[Work item] Locate each line with the string "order" in the listing below and copy it.

[Source data]
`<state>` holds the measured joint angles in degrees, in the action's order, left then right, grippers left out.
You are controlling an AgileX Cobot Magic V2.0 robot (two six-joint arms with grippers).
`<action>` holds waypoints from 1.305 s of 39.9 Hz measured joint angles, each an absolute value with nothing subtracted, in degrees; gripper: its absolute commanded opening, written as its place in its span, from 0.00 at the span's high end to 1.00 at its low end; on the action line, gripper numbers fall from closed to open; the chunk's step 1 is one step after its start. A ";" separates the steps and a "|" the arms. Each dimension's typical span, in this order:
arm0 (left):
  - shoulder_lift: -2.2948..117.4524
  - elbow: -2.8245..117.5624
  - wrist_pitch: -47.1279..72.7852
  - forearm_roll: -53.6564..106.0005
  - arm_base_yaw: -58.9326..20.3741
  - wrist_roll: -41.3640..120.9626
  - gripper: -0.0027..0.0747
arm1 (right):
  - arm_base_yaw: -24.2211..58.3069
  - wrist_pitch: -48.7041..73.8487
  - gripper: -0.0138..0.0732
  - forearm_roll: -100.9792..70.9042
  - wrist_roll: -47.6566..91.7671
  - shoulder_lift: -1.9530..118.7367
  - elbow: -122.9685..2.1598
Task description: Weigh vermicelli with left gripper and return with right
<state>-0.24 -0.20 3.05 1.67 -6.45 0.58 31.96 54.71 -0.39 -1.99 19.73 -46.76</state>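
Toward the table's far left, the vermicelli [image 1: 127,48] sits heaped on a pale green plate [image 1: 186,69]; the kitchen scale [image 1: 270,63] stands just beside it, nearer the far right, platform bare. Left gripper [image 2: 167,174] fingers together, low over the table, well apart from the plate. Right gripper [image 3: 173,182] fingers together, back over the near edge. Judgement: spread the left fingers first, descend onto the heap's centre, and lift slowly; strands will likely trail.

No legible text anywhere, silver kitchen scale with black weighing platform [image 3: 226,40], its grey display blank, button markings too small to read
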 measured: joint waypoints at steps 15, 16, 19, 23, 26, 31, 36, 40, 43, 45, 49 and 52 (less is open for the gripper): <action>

[Task output]
`<state>` holds the measured joint angles in degrees, in the action's order, left then right, grippers left out.
`<action>` holds waypoints from 1.305 s of 39.9 Hz measured joint angles, each an absolute value with nothing subtracted, in degrees; gripper: its absolute commanded opening, written as its place in its span, from 0.00 at the span's high end to 1.00 at its low end; on the action line, gripper numbers fall from closed to open; the chunk's step 1 is one step after its start. A ";" separates the steps and a "|" the arms. Each dimension's typical span, in this order:

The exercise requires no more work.